Exercise prompt → Any picture in the listing is left out of the copy; all else is duplicated exactly.
=-=-=-=-=
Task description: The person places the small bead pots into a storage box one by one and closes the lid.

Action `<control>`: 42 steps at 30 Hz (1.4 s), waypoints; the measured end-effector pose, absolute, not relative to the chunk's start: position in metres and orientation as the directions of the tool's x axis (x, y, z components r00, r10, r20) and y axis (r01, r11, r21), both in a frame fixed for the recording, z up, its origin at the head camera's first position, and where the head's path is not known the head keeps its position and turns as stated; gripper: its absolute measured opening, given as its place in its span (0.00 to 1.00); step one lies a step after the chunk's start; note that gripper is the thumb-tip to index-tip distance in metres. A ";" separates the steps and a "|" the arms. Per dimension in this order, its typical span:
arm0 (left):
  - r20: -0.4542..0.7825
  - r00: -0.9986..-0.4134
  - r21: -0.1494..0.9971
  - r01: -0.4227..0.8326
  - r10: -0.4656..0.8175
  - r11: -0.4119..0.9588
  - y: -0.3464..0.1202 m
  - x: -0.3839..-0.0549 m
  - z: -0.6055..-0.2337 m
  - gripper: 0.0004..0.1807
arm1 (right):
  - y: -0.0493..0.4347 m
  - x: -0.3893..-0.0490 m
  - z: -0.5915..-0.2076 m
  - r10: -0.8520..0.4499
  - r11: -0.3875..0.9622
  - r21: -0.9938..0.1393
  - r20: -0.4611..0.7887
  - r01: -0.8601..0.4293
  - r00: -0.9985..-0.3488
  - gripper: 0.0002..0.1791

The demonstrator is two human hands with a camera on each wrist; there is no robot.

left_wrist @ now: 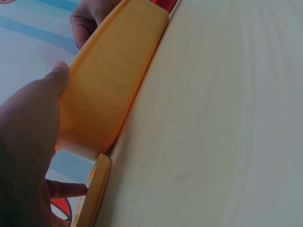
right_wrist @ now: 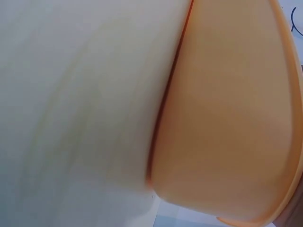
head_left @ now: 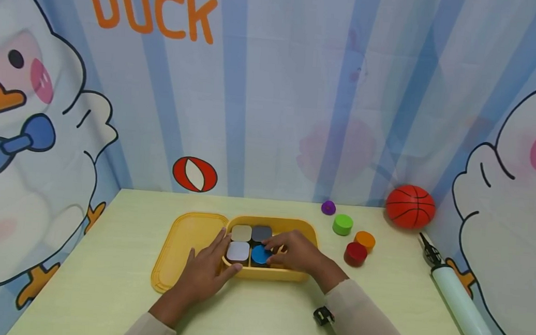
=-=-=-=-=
Response →
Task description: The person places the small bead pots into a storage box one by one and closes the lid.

Action `<control>`: 42 steps at 30 Hz (1.4 s), waypoints; the measured end-effector pose, absolute, not relative to the chunk's start: position in metres and orientation as the directions of the tool's x axis (x, y, z components r00, r10, r20) and y axis (r01, r11, r21), both in a frame fixed for the recording, z up, its origin at the head camera's first position, and where the head's path is not known the head keeps its position and turns as stated; gripper: its absolute measured opening, given as its place in its span (0.00 to 1.00); step one lies a step after the chunk's start; note that gripper is the thumb-tip to index-tip distance in metres. A ";" separates the steps and a "|" the arms. Per dimension in this order, its typical span:
arm0 (left):
  - r20: -0.4542..0.7825
  - r00: -0.9986..-0.4134
  - r21: -0.1494..0.9971
  - r01: -0.4227..0.8326
  - r10: -0.4656..0.8175
  - r11: -0.4119..0.9588
  - y: -0.3464..0.1202 m
  - x: -0.3839..-0.0549 m
  - z: -0.6055..-0.2337 m
  - gripper: 0.0004..0.1807
arm1 (right):
  - y: -0.0493..0.4347 m
  - x: -0.3893..-0.0490 m
  - z: -0.5915..-0.2076 m
  - r10: -0.8520..0.4499
  - r11: -0.3875..0.9622
  - r21: -0.9938..0.1393
  - r20: -0.4611..0.7887
  - r01: -0.8601..0.4293
  - r00: -0.9985..-0.3488
  - gripper: 0.0002..0.1791

The demonstrator is two human hands with a camera on each wrist; there is no robot.

left_wrist @ now: 
right_wrist @ now: 
head_left @ now: 

The exercise has been carried out completely.